Unos días después, el abogado de Daniel, el Sr. Rothwell, me llamó a su oficina. Deslizó una pesada llave de metal sobre su escritorio. —Daniel quería que tuvieras esto —dijo—. Es de su casa de campo. Ahora eres la propietaria.
Me quedé mirando la llave. Durante años, Daniel me había prohibido acercarme a esa casa de campo que heredó de su abuelo. Decía que era insegura: suelos podridos, cableado inestable, animales salvajes. Le creí. Nunca lo cuestioné. Nuestro matrimonio se basaba en la confianza, o al menos eso pensaba.
Planeaba vender la propiedad rápidamente. No quería nada relacionado con el accidente, con sus secretos, con las preguntas sin respuesta que dejó atrás. Pero la curiosidad me carcomía. ¿Por qué prohibirme ir allí? ¿Por qué seguía pagando impuestos sobre la propiedad de un lugar que nunca visitaba, al menos no oficialmente?

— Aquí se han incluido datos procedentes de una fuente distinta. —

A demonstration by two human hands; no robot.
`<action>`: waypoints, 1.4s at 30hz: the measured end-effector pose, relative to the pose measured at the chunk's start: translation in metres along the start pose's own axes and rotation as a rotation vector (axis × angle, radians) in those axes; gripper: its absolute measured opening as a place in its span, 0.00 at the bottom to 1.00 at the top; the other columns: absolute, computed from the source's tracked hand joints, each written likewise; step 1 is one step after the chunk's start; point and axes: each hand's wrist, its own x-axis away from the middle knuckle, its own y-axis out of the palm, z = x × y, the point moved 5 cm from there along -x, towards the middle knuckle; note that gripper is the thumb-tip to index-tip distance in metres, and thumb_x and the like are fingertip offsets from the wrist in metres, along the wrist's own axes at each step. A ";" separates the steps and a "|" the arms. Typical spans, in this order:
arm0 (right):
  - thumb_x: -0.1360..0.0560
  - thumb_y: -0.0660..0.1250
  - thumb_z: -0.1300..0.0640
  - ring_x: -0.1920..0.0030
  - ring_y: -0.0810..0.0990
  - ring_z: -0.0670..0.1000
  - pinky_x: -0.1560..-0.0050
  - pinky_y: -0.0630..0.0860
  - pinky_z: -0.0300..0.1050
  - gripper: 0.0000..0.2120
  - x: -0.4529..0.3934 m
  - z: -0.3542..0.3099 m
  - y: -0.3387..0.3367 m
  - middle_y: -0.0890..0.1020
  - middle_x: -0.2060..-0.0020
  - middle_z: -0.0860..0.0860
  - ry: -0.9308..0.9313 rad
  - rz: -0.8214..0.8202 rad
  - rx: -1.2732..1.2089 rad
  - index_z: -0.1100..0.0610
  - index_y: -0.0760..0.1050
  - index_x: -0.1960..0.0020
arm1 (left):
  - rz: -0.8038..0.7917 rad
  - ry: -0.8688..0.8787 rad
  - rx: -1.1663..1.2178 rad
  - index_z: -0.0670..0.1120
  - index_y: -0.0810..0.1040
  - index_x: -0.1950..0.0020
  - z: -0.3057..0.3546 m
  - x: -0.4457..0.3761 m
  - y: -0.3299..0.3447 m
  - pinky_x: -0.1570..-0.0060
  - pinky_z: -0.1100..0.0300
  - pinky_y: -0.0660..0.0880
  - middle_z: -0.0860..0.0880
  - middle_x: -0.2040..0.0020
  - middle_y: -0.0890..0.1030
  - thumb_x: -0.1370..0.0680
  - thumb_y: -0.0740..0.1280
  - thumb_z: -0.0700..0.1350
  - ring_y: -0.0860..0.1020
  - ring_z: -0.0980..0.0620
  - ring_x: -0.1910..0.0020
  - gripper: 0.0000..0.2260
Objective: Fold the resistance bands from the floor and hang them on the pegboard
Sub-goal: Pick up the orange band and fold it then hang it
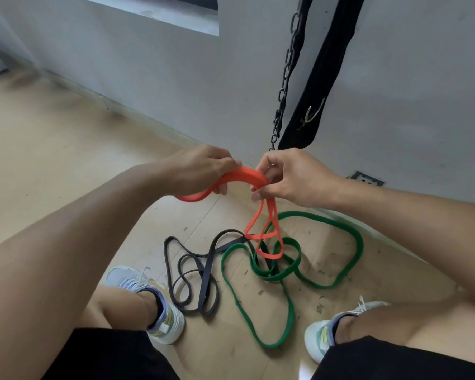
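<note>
An orange resistance band [246, 176] is held up between both hands above the floor. My left hand [200, 168] grips a folded bundle of it. My right hand [291, 176] pinches its other end, and loose orange loops hang down from there to the floor. A green band [340, 278] lies in wide loops on the wooden floor below, and a black band [203, 281] lies tangled beside it on the left. The pegboard is out of view.
I crouch with one shoe [154, 303] left of the bands and the other shoe [329, 333] to the right. A black chain [285, 75] and a black strap with a metal hook [313, 105] hang against the white wall [409, 91]. Debris specks dot the floor.
</note>
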 end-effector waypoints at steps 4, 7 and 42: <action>0.30 0.82 0.58 0.60 0.88 0.46 0.48 0.86 0.51 0.11 0.004 -0.009 0.007 0.89 0.61 0.48 -0.054 -0.005 0.033 0.50 0.82 0.53 | 0.005 0.041 -0.067 0.49 0.81 0.56 0.004 -0.003 0.014 0.63 0.58 0.72 0.51 0.63 0.85 0.21 0.64 0.63 0.79 0.53 0.66 0.19; 0.27 0.80 0.59 0.59 0.89 0.45 0.48 0.86 0.50 0.13 0.006 -0.013 0.008 0.89 0.60 0.48 -0.070 -0.009 -0.023 0.53 0.78 0.48 | 0.016 0.076 -0.158 0.49 0.79 0.56 0.005 -0.006 0.015 0.70 0.65 0.68 0.52 0.64 0.82 0.24 0.70 0.60 0.74 0.59 0.71 0.15; 0.28 0.80 0.60 0.53 0.90 0.51 0.42 0.85 0.56 0.09 -0.003 0.006 0.002 0.90 0.57 0.51 -0.057 -0.027 -0.133 0.55 0.86 0.50 | 0.207 0.151 -0.259 0.49 0.79 0.54 0.011 -0.006 0.011 0.70 0.61 0.63 0.53 0.66 0.76 0.24 0.74 0.54 0.71 0.56 0.68 0.10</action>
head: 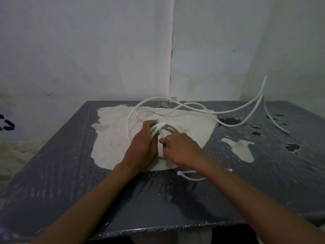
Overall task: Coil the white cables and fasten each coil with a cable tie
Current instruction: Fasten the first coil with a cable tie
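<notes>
Coil (159,131) – bundled white cable, gripped by curled left hand (143,147) at table (52,173) centre | cable tie (161,132) wrapped round it, tail pinched by right hand (181,148) | loose cable (228,111) – trailed rearward, right | spare ties (190,174) beside right wrist

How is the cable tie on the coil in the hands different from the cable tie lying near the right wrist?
The cable tie on the coil is wrapped round the bundled white cable, while the spare cable tie lies loose on the table. The first is held up between the left hand and right hand; the spare is untouched, partly hidden under the right forearm. Both are white.
</notes>
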A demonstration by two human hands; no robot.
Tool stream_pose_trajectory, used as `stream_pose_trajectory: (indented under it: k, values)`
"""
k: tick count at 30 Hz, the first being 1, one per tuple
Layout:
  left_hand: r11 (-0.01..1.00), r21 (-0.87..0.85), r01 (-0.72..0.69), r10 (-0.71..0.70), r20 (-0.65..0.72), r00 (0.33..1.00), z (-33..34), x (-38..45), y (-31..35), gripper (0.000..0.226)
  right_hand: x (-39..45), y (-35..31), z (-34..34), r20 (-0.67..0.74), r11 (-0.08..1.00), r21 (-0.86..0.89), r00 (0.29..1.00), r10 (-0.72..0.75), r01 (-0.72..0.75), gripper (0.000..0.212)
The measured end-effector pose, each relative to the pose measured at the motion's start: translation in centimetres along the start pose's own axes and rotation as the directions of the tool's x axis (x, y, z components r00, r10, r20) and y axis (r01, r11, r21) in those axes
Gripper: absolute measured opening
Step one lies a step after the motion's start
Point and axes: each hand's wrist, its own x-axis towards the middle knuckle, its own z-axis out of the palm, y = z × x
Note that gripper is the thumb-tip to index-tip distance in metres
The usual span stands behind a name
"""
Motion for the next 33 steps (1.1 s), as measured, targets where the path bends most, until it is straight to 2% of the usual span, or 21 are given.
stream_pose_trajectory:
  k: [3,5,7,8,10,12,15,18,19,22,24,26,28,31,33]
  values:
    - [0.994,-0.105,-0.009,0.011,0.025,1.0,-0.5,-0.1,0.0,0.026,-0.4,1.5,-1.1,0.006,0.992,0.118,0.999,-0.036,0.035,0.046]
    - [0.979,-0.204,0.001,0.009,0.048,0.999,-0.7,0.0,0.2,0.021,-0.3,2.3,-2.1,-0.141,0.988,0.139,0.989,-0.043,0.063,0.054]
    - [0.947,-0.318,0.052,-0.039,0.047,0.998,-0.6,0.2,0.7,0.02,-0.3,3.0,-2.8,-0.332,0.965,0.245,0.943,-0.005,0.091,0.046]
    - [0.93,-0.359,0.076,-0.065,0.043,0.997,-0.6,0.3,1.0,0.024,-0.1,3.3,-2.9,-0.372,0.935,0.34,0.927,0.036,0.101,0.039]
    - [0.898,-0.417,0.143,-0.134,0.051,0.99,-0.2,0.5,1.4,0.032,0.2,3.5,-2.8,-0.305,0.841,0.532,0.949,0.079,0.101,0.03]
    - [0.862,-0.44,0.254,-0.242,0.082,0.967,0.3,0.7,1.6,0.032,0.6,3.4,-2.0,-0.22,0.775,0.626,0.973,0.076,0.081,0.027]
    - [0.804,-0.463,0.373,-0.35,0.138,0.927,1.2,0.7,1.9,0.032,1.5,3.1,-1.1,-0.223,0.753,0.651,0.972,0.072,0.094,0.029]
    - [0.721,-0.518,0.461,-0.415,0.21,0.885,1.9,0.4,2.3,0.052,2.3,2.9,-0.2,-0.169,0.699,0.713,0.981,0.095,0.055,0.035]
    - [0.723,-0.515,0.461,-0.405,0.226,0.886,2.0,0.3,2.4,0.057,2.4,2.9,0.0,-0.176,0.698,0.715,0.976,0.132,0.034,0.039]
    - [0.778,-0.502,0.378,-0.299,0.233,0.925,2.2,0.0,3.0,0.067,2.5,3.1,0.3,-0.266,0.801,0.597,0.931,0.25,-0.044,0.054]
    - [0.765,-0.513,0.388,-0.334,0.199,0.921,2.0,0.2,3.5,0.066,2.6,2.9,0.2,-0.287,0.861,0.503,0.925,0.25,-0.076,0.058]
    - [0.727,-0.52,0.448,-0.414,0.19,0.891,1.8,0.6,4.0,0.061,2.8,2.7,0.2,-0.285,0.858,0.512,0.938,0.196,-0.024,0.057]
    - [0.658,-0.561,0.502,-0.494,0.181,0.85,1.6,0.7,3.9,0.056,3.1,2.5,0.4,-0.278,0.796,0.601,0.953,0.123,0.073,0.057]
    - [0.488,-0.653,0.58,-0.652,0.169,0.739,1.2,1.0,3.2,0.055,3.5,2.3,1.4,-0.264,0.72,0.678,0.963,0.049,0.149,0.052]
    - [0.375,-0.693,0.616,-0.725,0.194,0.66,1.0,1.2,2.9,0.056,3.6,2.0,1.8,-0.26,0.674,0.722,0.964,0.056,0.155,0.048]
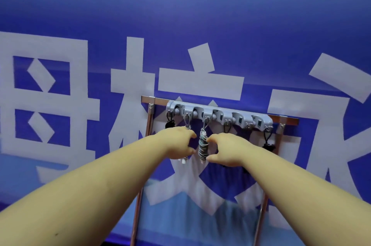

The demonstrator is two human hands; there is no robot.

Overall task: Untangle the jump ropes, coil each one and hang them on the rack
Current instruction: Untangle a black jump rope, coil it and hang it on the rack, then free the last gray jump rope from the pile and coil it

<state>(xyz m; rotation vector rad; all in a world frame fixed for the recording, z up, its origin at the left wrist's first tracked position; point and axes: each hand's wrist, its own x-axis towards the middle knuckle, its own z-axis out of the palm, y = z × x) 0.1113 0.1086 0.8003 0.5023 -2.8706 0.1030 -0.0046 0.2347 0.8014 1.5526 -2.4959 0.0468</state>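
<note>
**Both hands at the grey rope on the rack**

Our two bare forearms fill the foreground, reaching forward and up to the hook rail [218, 114], a grey plastic strip with a row of clips and small hooks, fixed on the top bar of a metal rack [149, 125].

Below the rail's middle hangs a coiled grey rope [202, 148], its loop caught on a hook and its strands wound tight round the bundle. Our left hand [177, 142] is just left of this bundle, fingers curled; a white handle end [183, 161] pokes out below the hand, but we cannot tell whether the fingers grip it or merely lie in front of it. Our right hand [224, 148] is just right of the bundle, thumb and fingers bent toward it in a half-open claw. The fingertips look to be touching the coil or very near it, and we cannot tell which.

Under the rail's left end hangs a black bundle [170, 124]. Another grey loop [187, 123] hangs from the next hook, its lower part hidden behind our left hand. Right of the middle, a dark loop [227, 127] hangs from a hook, and under the rail's right end hangs a second black bundle [268, 141].

Behind the rail stretches a blue banner [200, 14] with big white characters.
</note>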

Así que, un jueves por la mañana muy frío, conduje hasta el tramo remoto de tierra que Daniel había mantenido oculto de mi vida. El camino de grava parecía interminable, cortando a través de kilómetros de campos vacíos hasta que apareció la vieja casa de campo: una estructura desgastada de dos pisos con pintura blanca descolorida y un porche hundido.
Salí del coche, con las manos temblando alrededor de la llave. El silencio se sentía denso, pesado, como si la casa misma estuviera conteniendo la respiración.